WHAT IS BEING ASKED → After locating the line that contains "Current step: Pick" in the data below, set down exactly that line and each one after it through the line that contains "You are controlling", and nothing more.

RAW DATA →
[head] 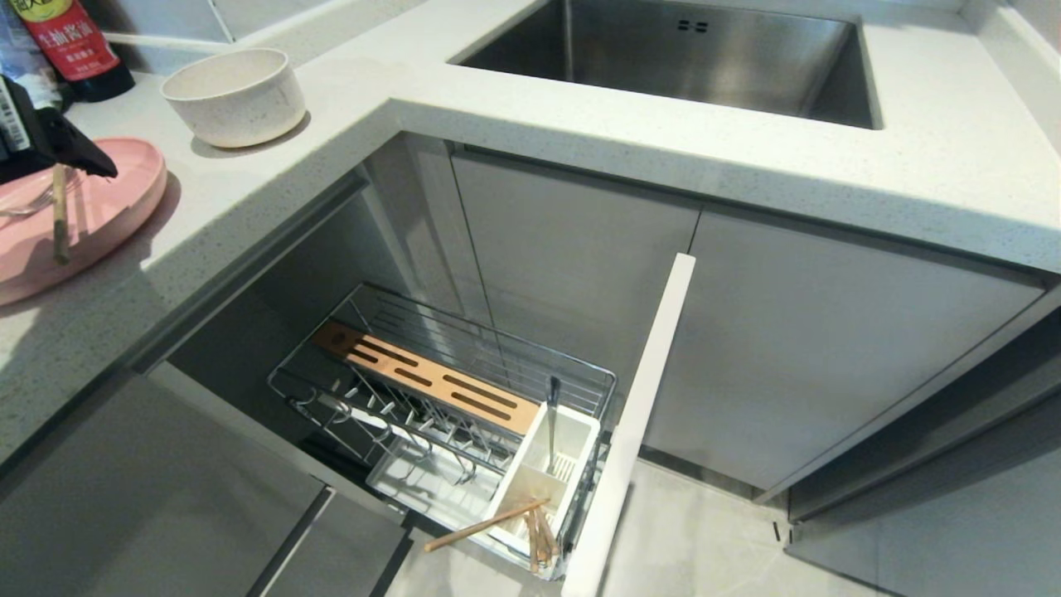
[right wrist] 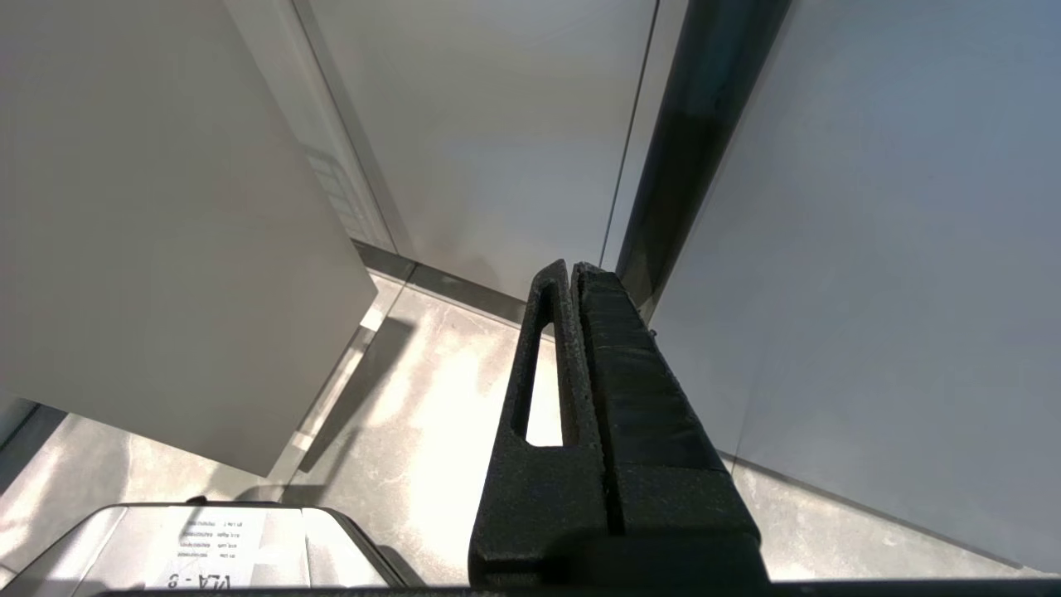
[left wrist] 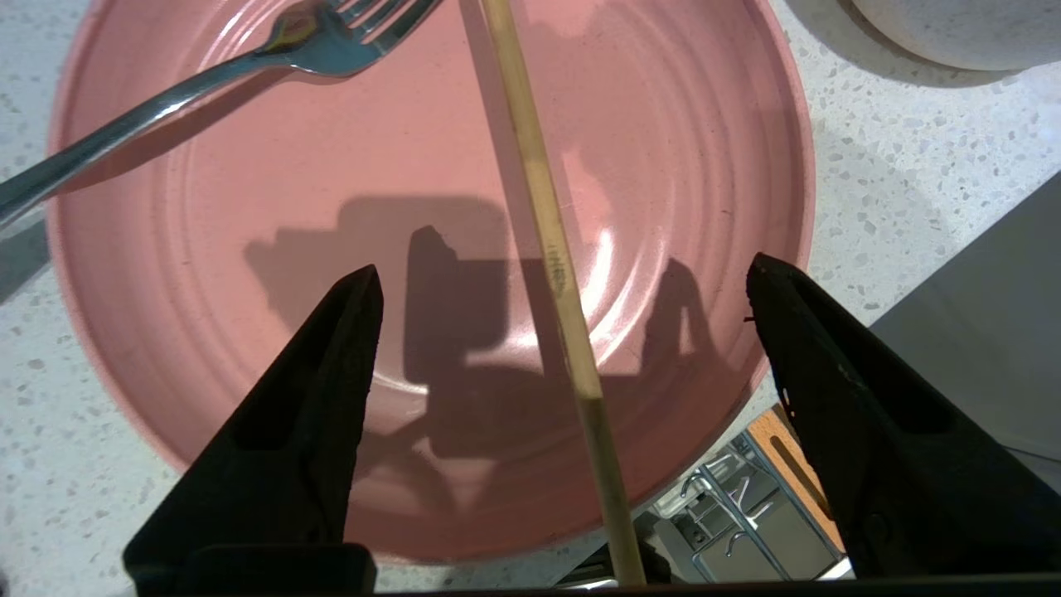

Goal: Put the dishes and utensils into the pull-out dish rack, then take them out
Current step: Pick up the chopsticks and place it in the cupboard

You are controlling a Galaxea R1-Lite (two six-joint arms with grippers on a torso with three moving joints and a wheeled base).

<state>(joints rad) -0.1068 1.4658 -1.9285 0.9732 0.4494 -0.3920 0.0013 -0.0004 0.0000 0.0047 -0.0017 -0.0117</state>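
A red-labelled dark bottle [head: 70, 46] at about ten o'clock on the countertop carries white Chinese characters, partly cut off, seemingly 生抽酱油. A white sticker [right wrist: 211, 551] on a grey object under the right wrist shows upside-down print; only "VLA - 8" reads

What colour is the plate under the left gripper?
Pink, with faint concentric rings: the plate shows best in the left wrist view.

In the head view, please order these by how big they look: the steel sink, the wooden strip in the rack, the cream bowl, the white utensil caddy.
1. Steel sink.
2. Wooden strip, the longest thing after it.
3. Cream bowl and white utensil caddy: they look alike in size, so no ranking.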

TASK ANSWER →
Current step: Pick up the chopsticks and place it in the cupboard

You are controlling a Galaxea R1-Lite (two six-joint arms with grippers on a torso with three moving joints and a wheeled base).

The output requires no further additions.